1. Clinical samples and immunohistochemistry
From 2002 to 2014, we collected paraffin specimens of cancer and paracancerous tissues of breast cancer patients from Shanghai Changhai Hospital, Shanghai Ruijin Hospital, Shanghai Xinhua Hospital and Shanghai Huangpu District Central Hospital, including 573 cases of primary breast cancer tissues and 29 cases of paracancerous normal tissues. Finally, we successfully constructed seven tissue chips, of which six were cancer tissue chips, with a total of 303 cases; one was a paracancerous normal tissue chip, with a total of 29 cases. All cases were diagnosed by comprehensive pathology and definitely confirmed as breast cancer. All patients received systemic local and/or systemic treatment including radiotherapy, surgery, chemotherapy and endocrine therapy. We obtained hospitalization number and pathology number from the medical record room, collected all original medical records corresponding to patients through the hospital internal database, collated the data of breast cancer patients, and classified the statistics according to specified indicators, including clinical characteristics, lymph node metastasis and TNM staging. We used the streptomycin avidin-peroxidase (HRP) complex method to determine the distribution of antigens in tissues and cells through the biotin streptavidin reaction. The results were judged by double-blind method. Without knowing the patient’s clinical data, two experienced pathologists judged separately and reviewed the inconsistent results.

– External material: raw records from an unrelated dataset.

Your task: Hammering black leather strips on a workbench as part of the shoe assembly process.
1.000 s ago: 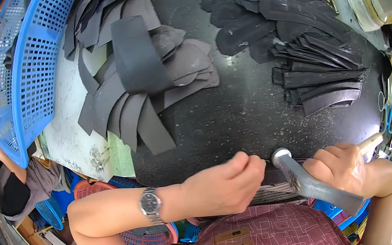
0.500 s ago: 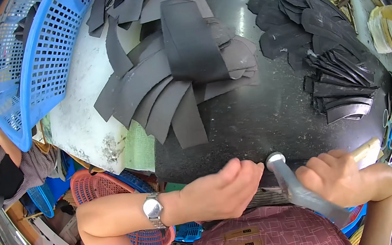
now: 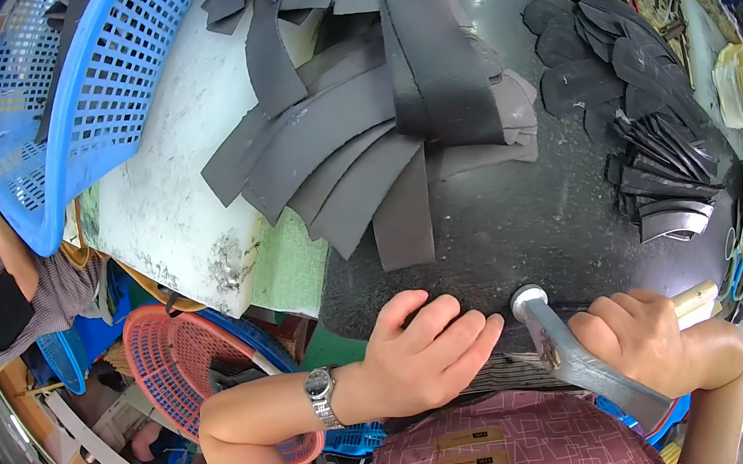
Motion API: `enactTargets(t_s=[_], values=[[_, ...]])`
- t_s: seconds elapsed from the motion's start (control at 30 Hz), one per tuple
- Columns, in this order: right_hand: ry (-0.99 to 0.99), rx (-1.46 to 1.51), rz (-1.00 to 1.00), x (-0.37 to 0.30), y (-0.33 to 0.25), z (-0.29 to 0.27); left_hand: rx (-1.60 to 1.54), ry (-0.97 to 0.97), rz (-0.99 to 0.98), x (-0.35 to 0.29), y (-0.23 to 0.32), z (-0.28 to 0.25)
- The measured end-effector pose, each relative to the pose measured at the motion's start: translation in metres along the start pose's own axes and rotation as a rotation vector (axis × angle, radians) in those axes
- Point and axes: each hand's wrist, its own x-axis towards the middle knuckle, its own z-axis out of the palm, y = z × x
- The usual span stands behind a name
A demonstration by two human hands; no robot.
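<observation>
My right hand [image 3: 634, 339] is closed round the pale wooden handle of a hammer [image 3: 589, 363]. The hammer's grey metal head slants across the table's near edge, its round face up beside my left hand. My left hand [image 3: 431, 349], with a watch on its wrist, lies at that edge with its fingers bent. Whatever its fingertips may pinch is hidden against the dark surface. Beyond it, overlapping dark grey strips [image 3: 332, 157] fan out over the table, with a broader black curved piece [image 3: 439, 70] on top.
The black work surface [image 3: 522, 220] has a whitish board [image 3: 165, 213] at its left. Rounded black pieces [image 3: 591, 73] and stacked black strips [image 3: 667, 171] lie at the right. A blue basket [image 3: 101, 99] stands far left; a red basket [image 3: 168, 341] is lower. Another person's arm [image 3: 7, 240] shows at the left.
My left hand's fingers have spread apart somewhat and its wrist has shifted right. The hammer stays in my right hand. The whole view has swung, so the table's things appear further right.
</observation>
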Motion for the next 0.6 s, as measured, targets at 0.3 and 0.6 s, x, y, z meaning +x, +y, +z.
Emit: enactTargets(t_s=[0.3,0.6], values=[[-0.025,-0.113,-0.101,0.014,0.001,-0.01,0.368,0.033,0.179,0.002,0.01,0.003],[0.108,-0.08,-0.093,0.011,0.001,-0.006,0.379,-0.13,0.386,0.009,-0.004,-0.012]])
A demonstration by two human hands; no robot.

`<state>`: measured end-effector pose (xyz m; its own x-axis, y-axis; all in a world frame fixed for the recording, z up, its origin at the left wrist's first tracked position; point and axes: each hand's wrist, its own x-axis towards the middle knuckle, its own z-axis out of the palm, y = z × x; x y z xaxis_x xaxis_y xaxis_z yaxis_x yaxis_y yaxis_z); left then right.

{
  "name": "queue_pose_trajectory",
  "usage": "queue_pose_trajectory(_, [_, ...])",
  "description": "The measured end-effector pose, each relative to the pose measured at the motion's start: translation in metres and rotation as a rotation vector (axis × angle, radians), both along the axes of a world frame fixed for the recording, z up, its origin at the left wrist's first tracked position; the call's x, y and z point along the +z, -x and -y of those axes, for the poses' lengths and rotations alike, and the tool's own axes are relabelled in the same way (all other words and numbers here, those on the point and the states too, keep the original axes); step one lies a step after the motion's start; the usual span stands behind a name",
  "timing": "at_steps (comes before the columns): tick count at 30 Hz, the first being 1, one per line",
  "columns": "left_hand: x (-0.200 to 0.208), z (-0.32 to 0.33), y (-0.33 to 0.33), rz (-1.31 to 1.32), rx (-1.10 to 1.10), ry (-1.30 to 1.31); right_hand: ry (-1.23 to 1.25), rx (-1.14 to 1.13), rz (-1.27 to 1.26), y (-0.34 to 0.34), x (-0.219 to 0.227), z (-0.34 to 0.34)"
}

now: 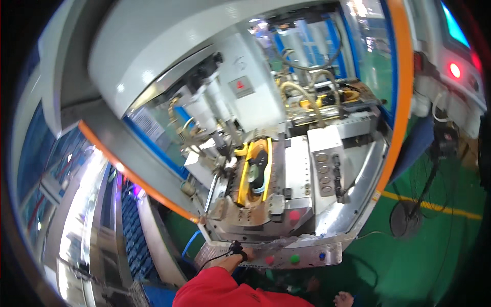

2. Scoring criteria for immunohistochemistry
For Brachyury-positive cells, the positive staining was light yellow, brownish-yellow, and brown, which were located in the nucleus. The results of immunohistochemistry were evaluated using a two-level scoring method. According to the degree of staining, positive cells ≤ 5% were judged as 0 points, 6%-25% were judged as 1 point, 26%-50% were judged as 2 points, and 51-75% were judged as 3 points, and >75% were judged as 4 points. For staining intensity, non-coloring was judged as negative and counted as 0 points, light brown was judged as weak positive (+) and counted as 1 point, dark brown was judged as strong positive (3+) and counted as 3 points, and staining between weak positive and strong positive was judged as (2+) and counted as 2 points. The comprehensive calculation was based on the product of staining intensity and percentage of positive cells, of which 0 points were judged as (-), 1-4 points were judged as (+), 5-8 points were judged as (2+) and 9-12 points were judged as (3+). A total score of 0-4 points was considered negative, and a total score of 5-12 points was considered positive.
3. Data analysis
We used the mice package in R to perform multiple imputation on missing data. First, SPSS 21.0 statistical software was used to perform univariate analysis on the data, and P<0.05 on both sides indicated that the difference was statistically significant. Then different statistical methods were used according to the specific conditions of the data. Mann-Whitney U non-parametric test was used to analyze the relationship between the expression of Brachyury protein and age, Pearson X2 test or Fisher exact probability test was used to analyze the Brachyury expression in cancer tissues and paracancerous tissues, McNemar's test was used to analyze the Brachyury matched expression in cancer tissues and paracancerous tissues, and P<0.05 on both sides indicated that the difference was statistically significant. Subsequently, we calculated the person correlation coefficient between each variable, compared the relationship between each variable and the patient's prognosis, and then selected the variables suitable for modeling. We used logistic regression, random forest, decision tree and neural network algorithms to build clinical prediction models. All the above models were implemented using R language.